Looking at the listing below, retype exactly the lines starting at the one containing "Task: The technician" and ending at the one containing "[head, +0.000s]", both included, and nothing else.
↓
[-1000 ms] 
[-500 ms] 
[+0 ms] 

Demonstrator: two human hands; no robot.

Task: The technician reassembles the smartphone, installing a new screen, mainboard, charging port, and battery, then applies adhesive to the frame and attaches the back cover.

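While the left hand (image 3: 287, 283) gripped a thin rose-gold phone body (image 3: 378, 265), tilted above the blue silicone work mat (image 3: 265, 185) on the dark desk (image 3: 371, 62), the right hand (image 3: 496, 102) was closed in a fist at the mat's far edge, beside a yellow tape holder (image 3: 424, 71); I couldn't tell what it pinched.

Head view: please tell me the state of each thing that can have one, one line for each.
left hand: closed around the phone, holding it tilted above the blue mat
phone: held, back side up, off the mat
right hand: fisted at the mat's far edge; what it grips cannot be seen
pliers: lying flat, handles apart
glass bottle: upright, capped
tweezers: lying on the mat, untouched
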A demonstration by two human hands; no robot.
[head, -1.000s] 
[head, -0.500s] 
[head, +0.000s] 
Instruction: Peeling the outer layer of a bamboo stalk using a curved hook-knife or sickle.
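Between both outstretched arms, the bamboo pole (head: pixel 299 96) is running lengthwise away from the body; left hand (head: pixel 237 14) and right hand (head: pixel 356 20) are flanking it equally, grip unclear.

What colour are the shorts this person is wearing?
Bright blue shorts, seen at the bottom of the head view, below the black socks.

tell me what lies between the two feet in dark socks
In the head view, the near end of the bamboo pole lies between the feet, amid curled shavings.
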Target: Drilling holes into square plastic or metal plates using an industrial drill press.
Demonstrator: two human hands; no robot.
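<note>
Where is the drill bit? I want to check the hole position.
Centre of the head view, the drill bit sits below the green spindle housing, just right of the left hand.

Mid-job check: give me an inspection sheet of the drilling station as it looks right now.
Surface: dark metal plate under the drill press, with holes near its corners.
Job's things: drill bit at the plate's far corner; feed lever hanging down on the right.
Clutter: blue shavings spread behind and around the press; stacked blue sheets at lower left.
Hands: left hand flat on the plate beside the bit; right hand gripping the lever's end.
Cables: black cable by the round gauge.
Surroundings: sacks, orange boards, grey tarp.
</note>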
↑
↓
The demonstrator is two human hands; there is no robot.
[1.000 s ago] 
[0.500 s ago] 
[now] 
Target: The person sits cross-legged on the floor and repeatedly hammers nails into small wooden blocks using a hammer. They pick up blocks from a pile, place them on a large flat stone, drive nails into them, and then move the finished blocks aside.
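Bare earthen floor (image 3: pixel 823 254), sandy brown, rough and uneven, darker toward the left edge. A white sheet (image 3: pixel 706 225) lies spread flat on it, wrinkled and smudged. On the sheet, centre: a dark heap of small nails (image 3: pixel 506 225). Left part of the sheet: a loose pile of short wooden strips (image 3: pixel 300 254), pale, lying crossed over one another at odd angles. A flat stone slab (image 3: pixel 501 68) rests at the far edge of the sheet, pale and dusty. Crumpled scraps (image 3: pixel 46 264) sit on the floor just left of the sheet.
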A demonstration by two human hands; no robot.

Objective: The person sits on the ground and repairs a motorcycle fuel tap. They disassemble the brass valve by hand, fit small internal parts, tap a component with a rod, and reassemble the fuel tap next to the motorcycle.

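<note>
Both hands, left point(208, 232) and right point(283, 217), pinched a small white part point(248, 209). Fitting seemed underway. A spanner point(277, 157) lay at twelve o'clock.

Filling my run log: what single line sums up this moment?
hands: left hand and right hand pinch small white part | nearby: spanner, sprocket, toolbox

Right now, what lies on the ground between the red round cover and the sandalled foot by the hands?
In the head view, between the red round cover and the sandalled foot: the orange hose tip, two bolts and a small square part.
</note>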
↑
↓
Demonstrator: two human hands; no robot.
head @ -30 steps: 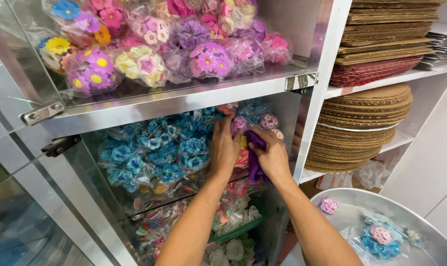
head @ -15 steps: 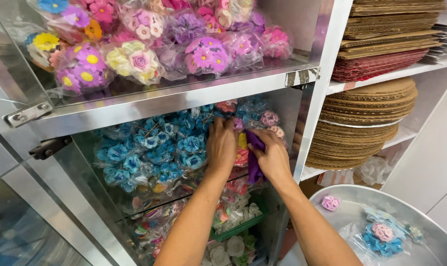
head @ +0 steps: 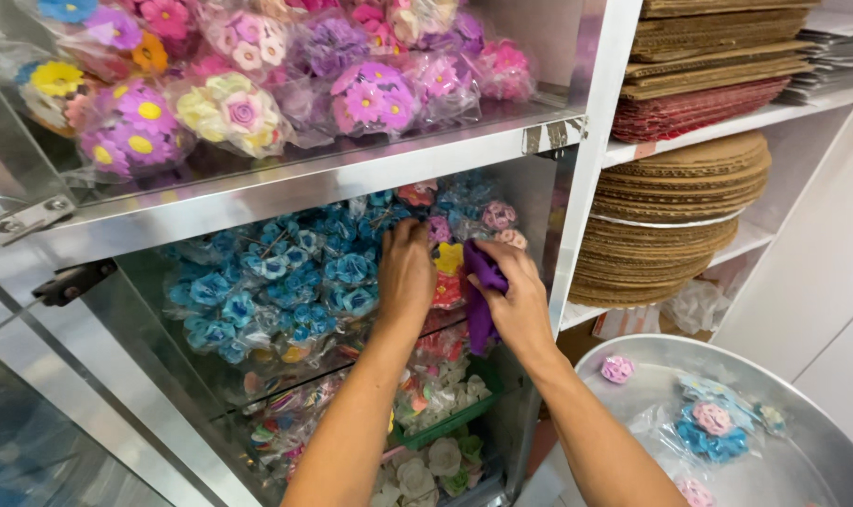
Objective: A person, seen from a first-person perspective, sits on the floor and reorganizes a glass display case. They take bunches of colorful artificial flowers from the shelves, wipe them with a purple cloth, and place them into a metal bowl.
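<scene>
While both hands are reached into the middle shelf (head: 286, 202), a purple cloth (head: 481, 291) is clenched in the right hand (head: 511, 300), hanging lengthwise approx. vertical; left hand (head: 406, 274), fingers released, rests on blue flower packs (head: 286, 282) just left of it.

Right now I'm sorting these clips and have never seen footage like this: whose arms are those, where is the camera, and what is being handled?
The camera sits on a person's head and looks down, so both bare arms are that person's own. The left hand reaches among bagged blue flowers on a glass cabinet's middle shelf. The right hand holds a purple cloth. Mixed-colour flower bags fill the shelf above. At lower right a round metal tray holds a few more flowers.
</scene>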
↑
### COMPLETED TASK:
Task: The technician reassembles the smartphone, installing a new screen, mainboard, charging port, and battery, then applies adhesive to the frame and attaches the back cover.

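While the left hand (image 3: 287, 283) gripped a thin rose-gold phone body (image 3: 378, 265), tilted above the blue silicone work mat (image 3: 265, 185) on the dark desk (image 3: 371, 62), the right hand (image 3: 496, 102) was closed in a fist at the mat's far edge, beside a yellow tape holder (image 3: 424, 71); I couldn't tell what it pinched.

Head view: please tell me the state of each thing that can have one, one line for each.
left hand: closed around the phone, holding it tilted above the blue mat
phone: held, back side up, off the mat
right hand: fisted at the mat's far edge; what it grips cannot be seen
pliers: lying flat, handles apart
glass bottle: upright, capped
tweezers: lying on the mat, untouched
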A demonstration by two human hands; no robot.
[head, -1.000s] 
[head, -0.500s] 
[head, +0.000s] 

This exercise has now been fully answered.